La digestion par enzymes de restriction est une technique utilisée pour couper l’ADN à des sites spécifiques prédéterminés. Les enzymes de restriction — également appelées endonucléases de restriction — sont des ciseaux moléculaires qui reconnaissent de courtes séquences d’ADN palindromiques et clivent l’ADN au niveau ou à proximité de ces sites.
Comment Fonctionne la Digestion par Enzymes de Restriction
- Choix de l’Enzyme
Chaque enzyme de restriction reconnaît une séquence d’ADN spécifique, généralement de 4 à 8 paires de bases. Les exemples courants incluent EcoRI (GAATTC) et HindIII (AAGCTT). Les scientifiques choisissent les enzymes en fonction de l’endroit où elles coupent par rapport à la région d’ADN d’intérêt.

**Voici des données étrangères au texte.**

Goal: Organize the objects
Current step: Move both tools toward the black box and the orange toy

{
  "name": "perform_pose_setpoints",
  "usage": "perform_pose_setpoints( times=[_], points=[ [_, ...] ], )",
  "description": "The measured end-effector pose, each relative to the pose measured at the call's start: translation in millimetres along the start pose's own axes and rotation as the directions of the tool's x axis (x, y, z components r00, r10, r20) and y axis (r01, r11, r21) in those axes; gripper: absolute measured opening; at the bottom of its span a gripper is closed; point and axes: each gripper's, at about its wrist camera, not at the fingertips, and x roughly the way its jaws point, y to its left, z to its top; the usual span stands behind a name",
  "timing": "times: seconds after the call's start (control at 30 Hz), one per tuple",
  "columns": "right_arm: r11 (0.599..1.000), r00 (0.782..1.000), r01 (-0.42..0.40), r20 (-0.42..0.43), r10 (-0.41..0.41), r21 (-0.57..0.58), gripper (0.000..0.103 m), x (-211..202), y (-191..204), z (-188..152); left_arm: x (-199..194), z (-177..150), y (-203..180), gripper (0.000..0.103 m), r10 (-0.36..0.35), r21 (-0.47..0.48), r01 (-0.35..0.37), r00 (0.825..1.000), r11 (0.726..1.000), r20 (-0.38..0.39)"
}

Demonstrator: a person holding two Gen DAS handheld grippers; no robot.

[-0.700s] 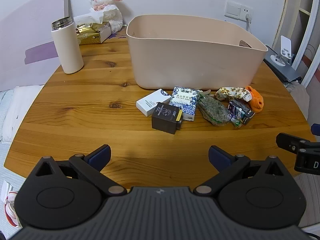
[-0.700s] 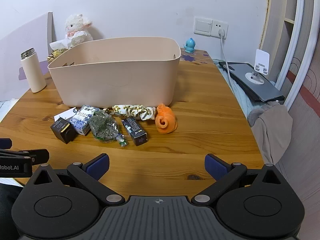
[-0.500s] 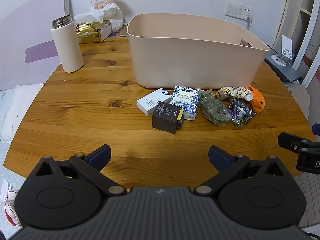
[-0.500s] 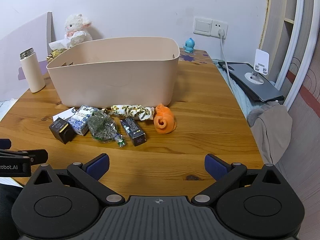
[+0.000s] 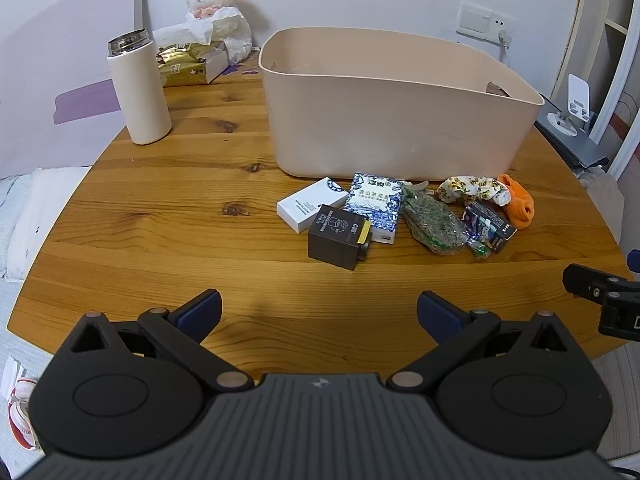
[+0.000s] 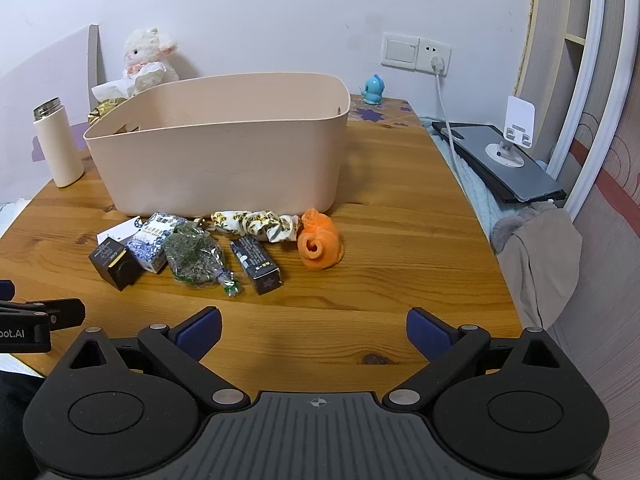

- Configuration de la Réaction
L’ADN purifié est mélangé avec l’enzyme de restriction, un tampon spécifique à cette enzyme et de l’eau. Le tampon fournit la concentration de sel et le pH optimaux pour le fonctionnement de l’enzyme. Le mélange est incubé à la température optimale de l’enzyme, généralement 37 °C.
- Incubation
Pendant l’incubation, l’enzyme scanne l’ADN à la recherche de sa séquence de reconnaissance. Lorsqu’elle trouve une correspondance, elle coupe le squelette de l’ADN à des endroits précis. Si l’ADN contient plusieurs sites de reconnaissance, il sera coupé en plusieurs fragments de tailles variées.
- Inactivation Thermique
Après un temps d’incubation suffisant, la réaction est souvent chauffée à 65–80 °C pour dénaturer et inactiver l’enzyme, arrêtant ainsi la digestion. Les fragments d’ADN résultants peuvent ensuite être analysés par électrophorèse sur gel d’agarose ou utilisés dans des applications en aval comme le clonage.